### EXERCISE
Return the data exactly, without pictures.

START DATA BELOW

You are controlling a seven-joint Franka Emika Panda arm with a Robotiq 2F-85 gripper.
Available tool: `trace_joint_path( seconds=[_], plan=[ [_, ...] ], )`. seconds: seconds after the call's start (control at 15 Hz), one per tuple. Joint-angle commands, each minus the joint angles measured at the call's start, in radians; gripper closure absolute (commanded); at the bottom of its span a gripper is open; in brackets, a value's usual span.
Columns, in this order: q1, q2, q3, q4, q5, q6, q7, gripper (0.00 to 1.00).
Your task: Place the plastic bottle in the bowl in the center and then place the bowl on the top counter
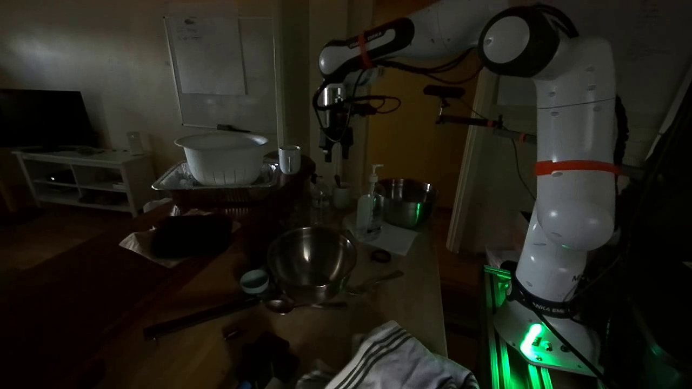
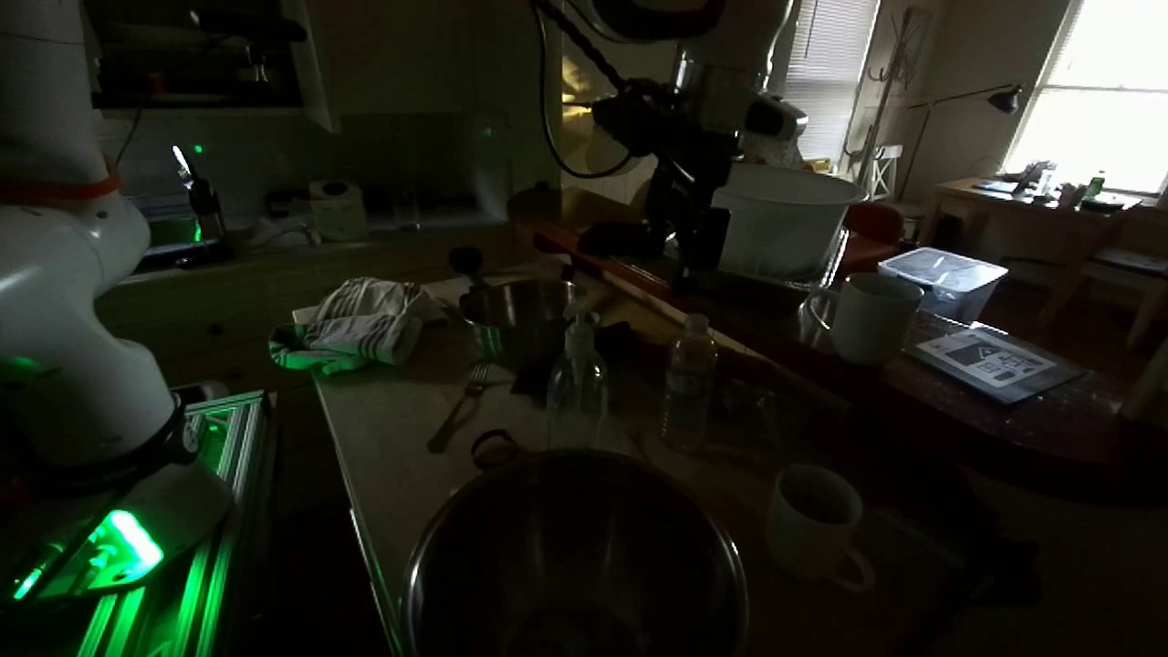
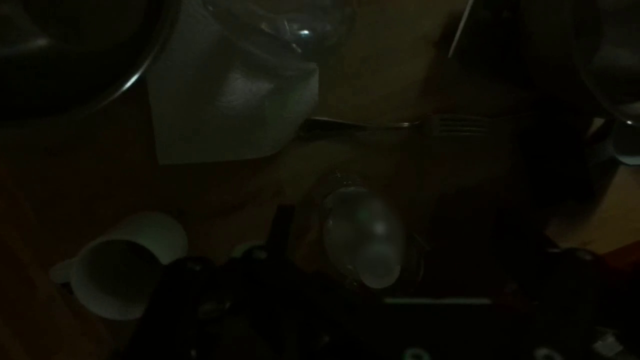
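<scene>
A: State of surface and room?
B: Wooden tabletop (image 1: 419, 292), crowded; room dim. Whiteboard (image 1: 259, 70) on the wall (image 1: 119, 59), bright window (image 2: 1109, 119) in an exterior view.
A: Position of the bottle (image 2: 690, 385)?
B: On the tabletop, outside the bowl (image 1: 312, 259), near the pump dispenser (image 2: 577, 392) and a mug (image 2: 815, 511).
A: Orientation?
B: Upright in both exterior views: long axis vertical, cap (image 2: 697, 323) upward. Wrist view: seen from above, cap end nearest.
A: End effector (image 1: 337, 155)?
B: Spread; hangs above the bottle, not touching.
</scene>
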Motion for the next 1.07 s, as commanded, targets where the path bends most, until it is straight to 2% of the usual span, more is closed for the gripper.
trace_joint_path(
  seconds=[0.0,0.07,0.2,0.6,1.0],
  plan=[
    [-0.007,0.114,0.008,0.146,0.014,-0.101,0.082,0.00],
    [-0.006,0.055,0.015,0.053,0.003,-0.025,0.034,0.00],
    [-0.007,0.091,0.016,0.099,0.003,-0.055,0.064,0.00],
    [-0.004,0.113,0.025,0.081,0.036,0.137,0.081,0.00],
    [0.005,0.126,0.041,0.050,0.022,0.230,0.101,0.00]
  ],
)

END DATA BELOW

### WRITTEN ANSWER
You are controlling a seven-joint Franka Emika Panda arm with a Robotiq 2F-85 gripper.
Available tool: `trace_joint_path( seconds=[_], plan=[ [_, ...] ], )`. seconds: seconds after the call's start (control at 15 Hz), one per tuple. Joint-angle commands, each minus the joint angles measured at the call's start, in radians; gripper closure absolute (commanded); at the bottom of its span a gripper is open; in brackets, a value's usual span.
Columns, in this order: q1, q2, q3, q4, q5, q6, q7, gripper (0.00 to 1.00).
Your task: Place the plastic bottle in the bowl in the center and then place the bowl on the top counter
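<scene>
A: State of surface and room?
B: Wooden tabletop (image 1: 419, 292), crowded; room dim. Whiteboard (image 1: 259, 70) on the wall (image 1: 119, 59), bright window (image 2: 1109, 119) in an exterior view.
A: Position of the bottle (image 2: 690, 385)?
B: On the tabletop, outside the bowl (image 1: 312, 259), near the pump dispenser (image 2: 577, 392) and a mug (image 2: 815, 511).
A: Orientation?
B: Upright in both exterior views: long axis vertical, cap (image 2: 697, 323) upward. Wrist view: seen from above, cap end nearest.
A: End effector (image 1: 337, 155)?
B: Spread; hangs above the bottle, not touching.
</scene>
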Motion for the next 1.07 s, as commanded, targets where the path bends most, until it is straight to 2% of the usual span, more is closed for the gripper.
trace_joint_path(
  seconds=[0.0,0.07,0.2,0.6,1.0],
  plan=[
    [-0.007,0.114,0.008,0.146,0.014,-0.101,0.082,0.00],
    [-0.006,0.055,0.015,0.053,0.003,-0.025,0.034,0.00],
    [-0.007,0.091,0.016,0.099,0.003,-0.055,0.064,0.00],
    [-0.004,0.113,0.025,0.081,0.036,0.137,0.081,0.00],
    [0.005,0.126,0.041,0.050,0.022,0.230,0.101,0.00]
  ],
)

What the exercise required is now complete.